> INSTRUCTIONS FOR THE TASK: Repetition must be exact and must stop with the line bearing "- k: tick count". It begins at the first line of the records and includes no pictures.

[[ AVAILABLE DATA, beginning ]]

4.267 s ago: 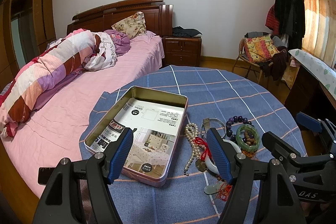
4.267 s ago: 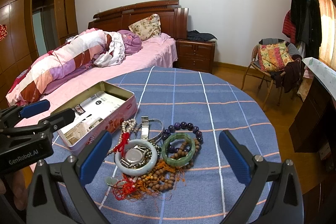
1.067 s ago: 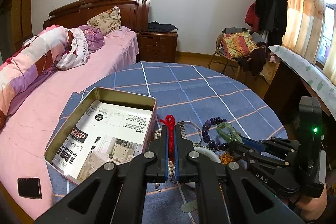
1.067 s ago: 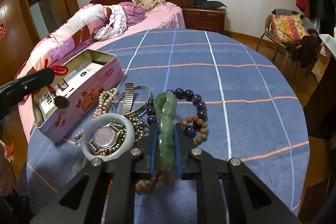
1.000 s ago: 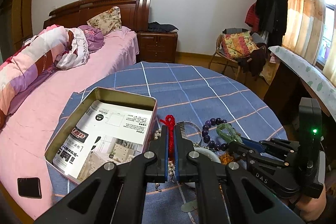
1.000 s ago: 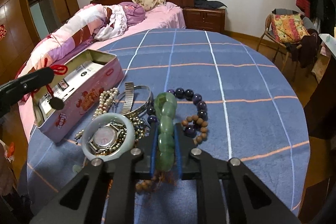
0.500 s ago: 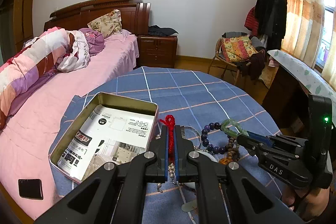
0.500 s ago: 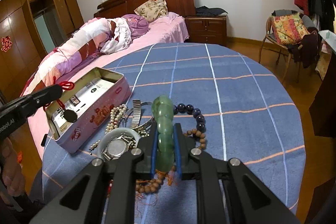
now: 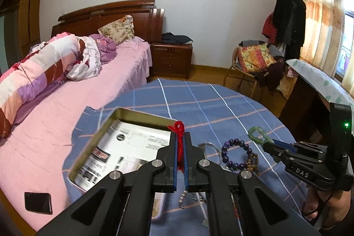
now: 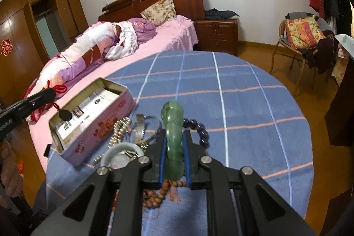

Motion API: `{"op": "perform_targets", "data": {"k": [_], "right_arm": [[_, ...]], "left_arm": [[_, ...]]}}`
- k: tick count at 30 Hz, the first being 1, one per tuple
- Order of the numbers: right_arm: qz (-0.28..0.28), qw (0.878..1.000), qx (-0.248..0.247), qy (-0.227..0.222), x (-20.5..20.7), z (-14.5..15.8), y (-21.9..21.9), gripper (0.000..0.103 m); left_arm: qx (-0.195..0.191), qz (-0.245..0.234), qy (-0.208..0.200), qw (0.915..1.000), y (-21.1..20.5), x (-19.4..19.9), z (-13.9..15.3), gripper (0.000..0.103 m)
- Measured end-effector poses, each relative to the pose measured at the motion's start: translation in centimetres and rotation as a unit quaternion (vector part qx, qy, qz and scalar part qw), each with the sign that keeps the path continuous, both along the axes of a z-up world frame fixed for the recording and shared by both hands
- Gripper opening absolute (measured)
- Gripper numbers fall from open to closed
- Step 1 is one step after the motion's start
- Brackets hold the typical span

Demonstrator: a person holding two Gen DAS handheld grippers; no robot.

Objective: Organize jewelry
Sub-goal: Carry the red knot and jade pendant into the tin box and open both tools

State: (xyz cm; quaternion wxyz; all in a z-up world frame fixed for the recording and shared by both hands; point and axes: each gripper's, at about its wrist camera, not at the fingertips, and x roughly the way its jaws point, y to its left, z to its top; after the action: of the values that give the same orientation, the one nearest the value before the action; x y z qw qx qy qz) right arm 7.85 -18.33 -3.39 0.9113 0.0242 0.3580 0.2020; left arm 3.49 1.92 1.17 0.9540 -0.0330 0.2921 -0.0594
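Note:
My left gripper (image 9: 181,136) is shut on the red cord (image 9: 178,126) of a pendant. In the right wrist view its dark round charm (image 10: 64,114) hangs over the open tin box (image 10: 95,132). My right gripper (image 10: 173,141) is shut on a green jade bracelet (image 10: 172,116), held edge-up above the jewelry pile; from the left wrist it shows as the bracelet (image 9: 256,134) at the right gripper (image 9: 268,143). On the cloth lie a purple bead bracelet (image 10: 199,127), a pearl string (image 10: 118,129), a metal watch band (image 10: 139,125), a pale bangle (image 10: 121,154) and wooden beads (image 10: 154,194).
The round table (image 9: 199,103) wears a blue checked cloth and butts against a pink bed (image 9: 66,92) on the left. A black phone (image 9: 37,202) lies on the bed's edge. A chair (image 10: 303,37) and a dark desk (image 9: 309,92) stand to the right.
Both grippers have risen a little with their loads. The green bracelet now hangs clear of the pile, and the charm has swung in over the tin.

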Motion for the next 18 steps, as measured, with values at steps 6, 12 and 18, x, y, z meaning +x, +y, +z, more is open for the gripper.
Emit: {"op": "perform_targets", "data": {"k": [6,12,18], "right_arm": [[0.032,0.999,0.003,-0.002,0.8,0.9,2.5,0.017],[0.074,0.997,0.000,-0.009,1.5,2.1,6.0,0.017],[0.112,0.994,-0.005,-0.010,2.3,2.6,10.0,0.017]], "left_arm": [[0.002,0.024,-0.010,0.9997,2.5,0.8,1.1,0.003],[0.003,0.047,-0.007,0.9989,5.1,1.7,0.9,0.003],[0.002,0.062,0.017,0.9979,7.1,3.2,-0.8,0.003]]}}
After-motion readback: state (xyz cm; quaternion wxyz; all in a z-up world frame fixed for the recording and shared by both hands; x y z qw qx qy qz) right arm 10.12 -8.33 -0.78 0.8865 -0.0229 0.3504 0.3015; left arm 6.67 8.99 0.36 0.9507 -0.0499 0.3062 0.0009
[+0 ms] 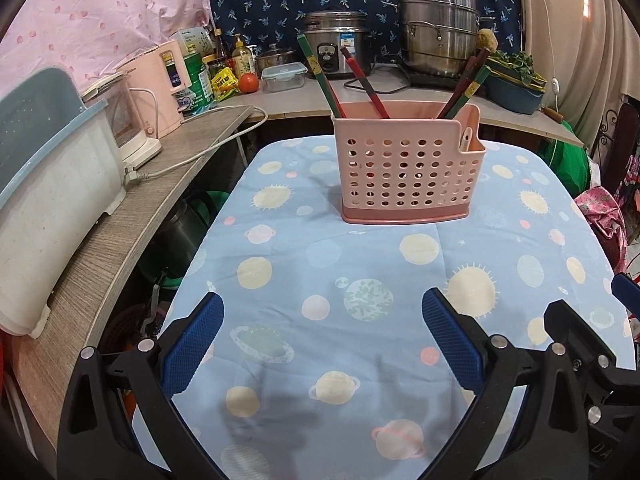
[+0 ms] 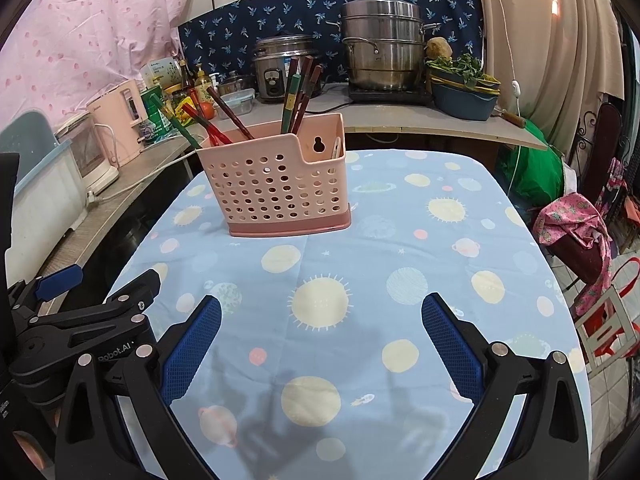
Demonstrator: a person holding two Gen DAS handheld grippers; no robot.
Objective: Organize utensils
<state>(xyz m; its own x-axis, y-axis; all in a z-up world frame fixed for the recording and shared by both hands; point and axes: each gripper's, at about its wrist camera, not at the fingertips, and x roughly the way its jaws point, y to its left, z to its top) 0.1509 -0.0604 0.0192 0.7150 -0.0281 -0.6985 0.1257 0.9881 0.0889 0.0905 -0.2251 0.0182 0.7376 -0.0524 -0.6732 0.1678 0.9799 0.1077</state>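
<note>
The pink plastic basket with round holes (image 1: 404,176) stands upright in the middle of the table with the blue planet cloth (image 1: 320,280). Long red, green and brown chopsticks (image 1: 332,80) lean inside it, some to each side. A pale spoon handle (image 1: 467,139) pokes up in the small side pocket.

The left gripper (image 1: 322,344) and the right gripper (image 2: 320,344) hover low over the cloth, near the front edge. Both have jaws spread wide and hold nothing.

No loose utensil shows on the cloth, so the job looks almost done. If more sorting is needed, it is best to grab one stick near its top and lift straight up, so the basket does not tip.

The wooden shelf (image 1: 132,208) with the white box (image 1: 52,200) sits close on the left. The pots (image 2: 382,48) are far behind.
</note>
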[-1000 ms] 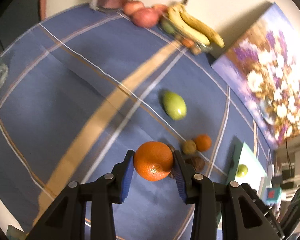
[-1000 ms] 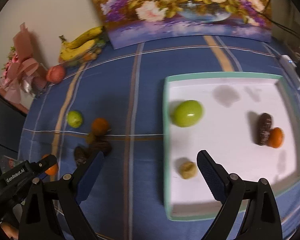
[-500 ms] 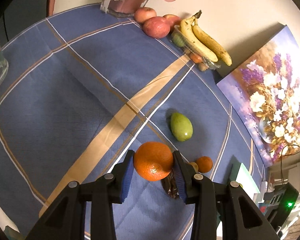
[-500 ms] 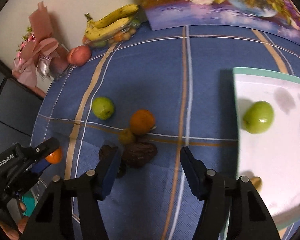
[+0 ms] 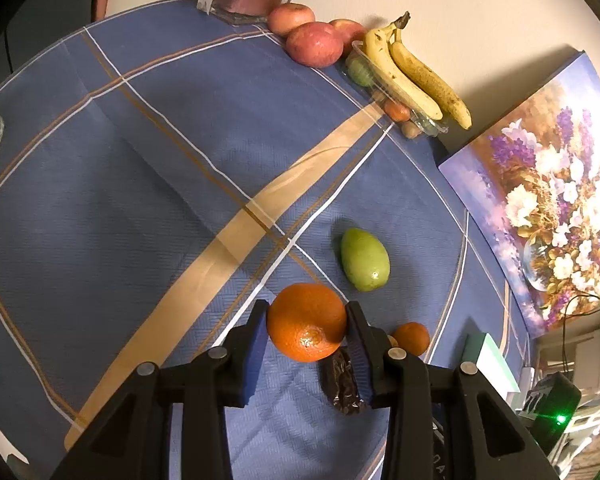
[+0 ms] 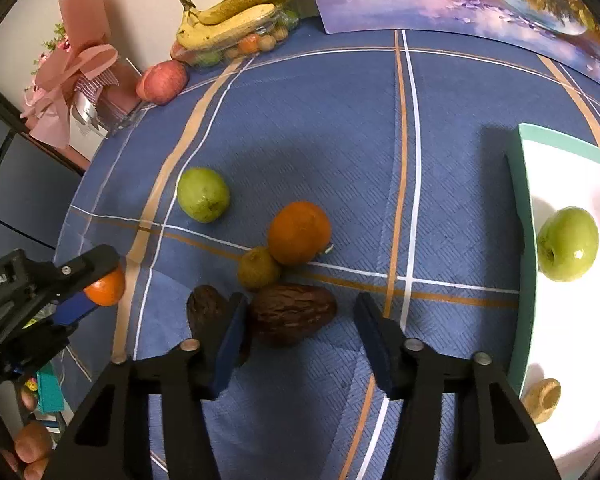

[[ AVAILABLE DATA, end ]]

> EXERCISE SOLUTION:
4.267 s ago: 
4.267 s ago: 
1.067 s ago: 
1.067 s ago: 
1.000 s ago: 
1.000 s ago: 
0.500 s ago: 
0.500 s ago: 
now: 
now: 

Motion API: `{"op": "perform_targets", "data": {"k": [_], "right_arm": [[_, ...]], "left_arm": [[_, ...]]}}`
- k: tick count at 30 Hz, the first being 1, one per tuple

The exercise has been carried out in full.